鎌倉の海と地形|ご当地マニア検定

鎌倉の海と地形を知るには、海を見渡す高台の寺と、竹林に囲まれた谷戸の寺を対比すると分かりやすい。長谷寺と報国寺から、鎌倉らしい景観の作られ方を見ていこう。
長谷寺は由比ガ浜を見下ろす高台にあり、報国寺は谷戸の奥にひっそりとたたずむ。同じ鎌倉でも立地によって景観がまったく異なる点に注目したい。
各項目には鎌倉市の一次資料を添えている。本尊や見どころの名称は検定で選択肢が入れ替わりやすいので、出典とあわせて確認してほしい。
海と地形を読む:まず押さえる名前
736年創建と伝わる長谷寺がその代表。
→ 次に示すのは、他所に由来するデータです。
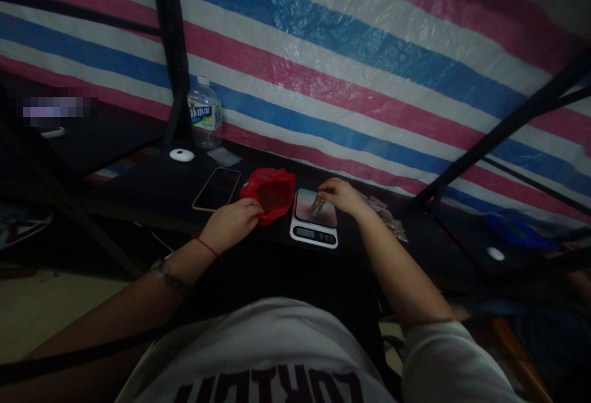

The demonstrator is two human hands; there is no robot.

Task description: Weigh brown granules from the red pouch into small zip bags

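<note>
A small white digital scale [314,234] sits on the dark table [152,191] in front of me. My right hand [339,195] rests at the scale's far right corner, its fingers closed on a small clear packet [318,202] lying on the pan. To the left of the scale lies an open red plastic bag [272,191] with dark bits inside. My left hand [231,224] grips the bag's near edge; a red string is tied round that wrist.
A phone [217,188] lies face up left of the bag. Behind it stand a water bottle [204,114], a white round object [181,155] and a clear packet [224,156]. Several small filled packets [390,218] lie right of the scale. A striped tarp [369,64] hangs behind.
</note>
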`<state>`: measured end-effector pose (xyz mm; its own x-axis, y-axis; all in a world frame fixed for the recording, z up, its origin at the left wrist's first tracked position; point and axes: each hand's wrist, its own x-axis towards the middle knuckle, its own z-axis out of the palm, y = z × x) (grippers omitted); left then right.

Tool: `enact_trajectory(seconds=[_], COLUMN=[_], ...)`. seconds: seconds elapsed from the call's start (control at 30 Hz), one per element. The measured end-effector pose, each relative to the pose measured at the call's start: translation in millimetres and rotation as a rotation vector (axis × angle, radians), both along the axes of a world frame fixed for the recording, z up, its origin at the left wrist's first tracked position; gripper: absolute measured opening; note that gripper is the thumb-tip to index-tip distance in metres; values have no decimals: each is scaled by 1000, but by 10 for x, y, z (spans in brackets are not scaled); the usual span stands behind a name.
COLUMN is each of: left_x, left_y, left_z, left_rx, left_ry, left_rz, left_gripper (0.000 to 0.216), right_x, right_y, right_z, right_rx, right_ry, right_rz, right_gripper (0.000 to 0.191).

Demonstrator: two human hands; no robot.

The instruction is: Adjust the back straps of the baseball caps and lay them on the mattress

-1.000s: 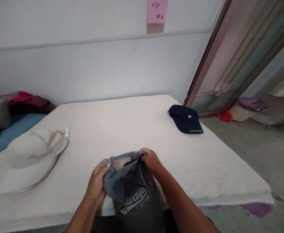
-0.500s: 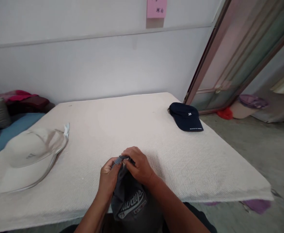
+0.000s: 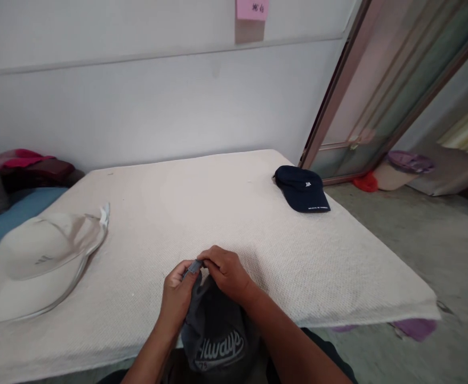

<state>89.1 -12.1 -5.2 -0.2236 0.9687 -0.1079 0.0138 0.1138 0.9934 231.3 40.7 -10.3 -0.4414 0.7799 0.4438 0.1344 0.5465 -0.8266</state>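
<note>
A grey cap is held at the near edge of the table, its strap pinched between the left hand and right hand. Left of it a beige sun hat is seen; far right, a navy cap.

Pretty plain setup: wide bed with a cream textured cover, near edge right under the hands. Beige sun hat lying flat way off to the left of them, navy cap sitting beyond them to the right, near the far corner, brim pointing this way.
</note>
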Motion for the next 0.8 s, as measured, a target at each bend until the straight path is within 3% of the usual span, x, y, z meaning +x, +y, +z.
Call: enact_trajectory(seconds=[0.5, 0.8], left_x=[-100, -37], left_y=[-33, -5], left_z=[58, 79], left_rx=[-112, -135], left_ry=[-194, -267], left_rz=[-141, -148], left_gripper=[17, 16], right_x=[90, 59], right_y=[19, -5], right_z=[130, 92], right_rx=[63, -24], right_ry=[-229, -208], right_rz=[82, -65], right_gripper=[11, 9])
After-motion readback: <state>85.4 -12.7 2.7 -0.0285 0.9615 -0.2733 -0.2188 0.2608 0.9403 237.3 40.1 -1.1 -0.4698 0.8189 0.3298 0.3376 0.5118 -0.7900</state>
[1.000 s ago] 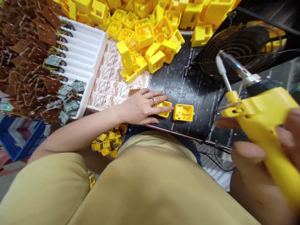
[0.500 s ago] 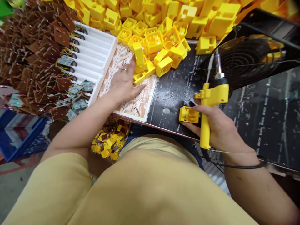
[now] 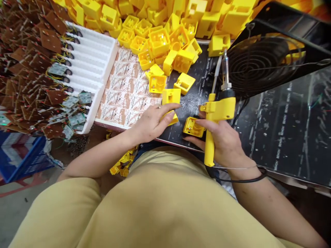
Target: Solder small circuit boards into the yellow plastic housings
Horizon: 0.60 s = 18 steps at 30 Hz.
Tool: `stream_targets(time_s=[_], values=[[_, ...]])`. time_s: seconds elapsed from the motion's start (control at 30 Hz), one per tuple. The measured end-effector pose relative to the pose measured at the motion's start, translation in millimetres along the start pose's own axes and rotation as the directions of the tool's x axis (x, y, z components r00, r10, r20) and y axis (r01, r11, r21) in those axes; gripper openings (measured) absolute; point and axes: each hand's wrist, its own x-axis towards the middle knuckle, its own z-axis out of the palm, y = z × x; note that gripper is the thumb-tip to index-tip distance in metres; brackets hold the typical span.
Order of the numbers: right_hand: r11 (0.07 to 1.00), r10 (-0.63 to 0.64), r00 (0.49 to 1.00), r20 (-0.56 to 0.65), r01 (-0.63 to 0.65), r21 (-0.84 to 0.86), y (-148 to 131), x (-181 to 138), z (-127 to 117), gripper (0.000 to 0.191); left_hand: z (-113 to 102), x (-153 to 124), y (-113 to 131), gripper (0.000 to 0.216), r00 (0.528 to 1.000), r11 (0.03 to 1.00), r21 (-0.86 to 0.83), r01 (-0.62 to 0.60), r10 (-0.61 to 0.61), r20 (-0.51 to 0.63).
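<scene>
My left hand (image 3: 151, 124) is over the bench, thumb and fingers curled about a yellow plastic housing (image 3: 172, 119). Another boxy yellow part (image 3: 171, 95) shows just beyond its index finger; whether the two are joined I cannot tell. My right hand (image 3: 224, 141) grips a yellow soldering gun (image 3: 221, 108), its metal tip pointing away from me and its handle toward my body. Between the thumb and fingers of that same hand sits an open yellow housing (image 3: 192, 127) at the bench's front edge. Loose yellow housings (image 3: 157, 83) lie ahead of both hands.
Yellow housings (image 3: 159, 41) are heaped at the back. A black fan (image 3: 248, 70) stands at right. At left, a white foam tray (image 3: 90, 58) borders a pile of brown circuit boards (image 3: 31, 79). A blue crate (image 3: 20, 155) is low at left.
My left hand has come from the heap toward the front right, with yellow housings now beside it. The right hand still holds the soldering gun and open housing. The view has shifted slightly.
</scene>
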Motion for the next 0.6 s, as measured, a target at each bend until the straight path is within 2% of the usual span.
stream_targets(time_s=[0.1,0.17,0.23,0.27,0.33,0.4,0.43,0.5,0.6], values=[[1.0,0.0,1.0,0.007,0.0,0.006,-0.3,1.8,-0.3,0.049,4.5,8.9,0.0,0.045,0.997,0.97,0.233,0.072,-0.071,-0.013],[1.0,0.005,1.0,-0.005,-0.005,0.006,-0.5,1.2,-1.2,0.046,-4.5,11.3,0.5,0.041,0.995,0.888,0.452,0.089,-0.097,-0.006],[1.0,0.005,1.0,-0.025,-0.005,0.003,-0.8,0.0,-1.9,0.044,-17.7,9.6,0.3,0.039,0.997,0.815,0.575,0.065,-0.074,-0.008],[1.0,0.005,1.0,-0.026,-0.005,0.002,-1.0,-0.5,-2.3,0.043,-24.4,7.7,-0.8,0.039,0.999,0.816,0.578,0.019,-0.03,0.01],[1.0,0.004,1.0,-0.026,-0.004,0.004,-1.3,-0.6,-3.2,0.044,-34.7,3.2,-5.1,0.036,0.989,0.859,0.49,-0.149,0.119,0.091],[1.0,-0.004,1.0,-0.018,0.004,0.017,-1.7,0.2,-4.3,0.045,-37.2,-1.1,-9.9,0.042,0.938,0.87,0.362,-0.335,0.27,0.218],[1.0,-0.011,1.0,-0.014,0.011,0.027,-2.0,0.6,-4.7,0.046,-34.8,-3.1,-11.2,0.045,0.913,0.862,0.327,-0.387,0.31,0.264],[0.998,-0.029,1.0,-0.009,0.03,0.052,-2.4,0.2,-4.8,0.046,-23.7,-6.8,-9.5,0.045,0.907,0.854,0.337,-0.396,0.306,0.29],[0.998,-0.033,0.999,0.005,0.033,0.056,0.0,-4.0,-1.7,0.046,-1.3,-10.0,0.1,0.045,0.944,0.858,0.406,-0.315,0.239,0.226]])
像高約9.18mの十一面観音を本尊とし、見晴台から由比ガ浜を一望できる高台の寺だ。
海と地形を読む:出題でつながる視点
対になるのが谷戸の奥の報国寺。約2,000本の孟宗竹の「竹の庭」で知られ、「竹の寺」の愛称を持つ1334年創建の臨済宗寺院だ。
報国寺
報国寺は1334年創建の臨済宗の寺で、足利・上杉両氏の菩提寺。本堂裏には約2,000本の孟宗竹からなる「竹の庭」が広がり、「竹の寺」の愛称で親しまれる。竹林奥の茶席「休耕庵」では、抹茶を味わいながら竹に囲まれた谷戸の静けさを楽しめる。
出典:鎌倉市「鎌倉の文化財」
よくある質問
長谷寺の本尊は何?
十一面観音像。寺伝では721年、徳道上人の発願で楠の霊木から二体の観音像が彫られ、一体は奈良の長谷寺本尊に、もう一体は海に流されて15年後に相模国沖に流れ着き、鎌倉長谷寺開創の由来になったと伝わる。
報国寺が「竹の寺」と呼ばれるのはなぜ?
本堂裏に広がる竹林が由来の呼び名。竹林の奥には足利・上杉両氏一族の墓と伝わる「やぐら」(横穴式の墳墓)も残り、観賞用というより修行の場としての性格が強かったとされる。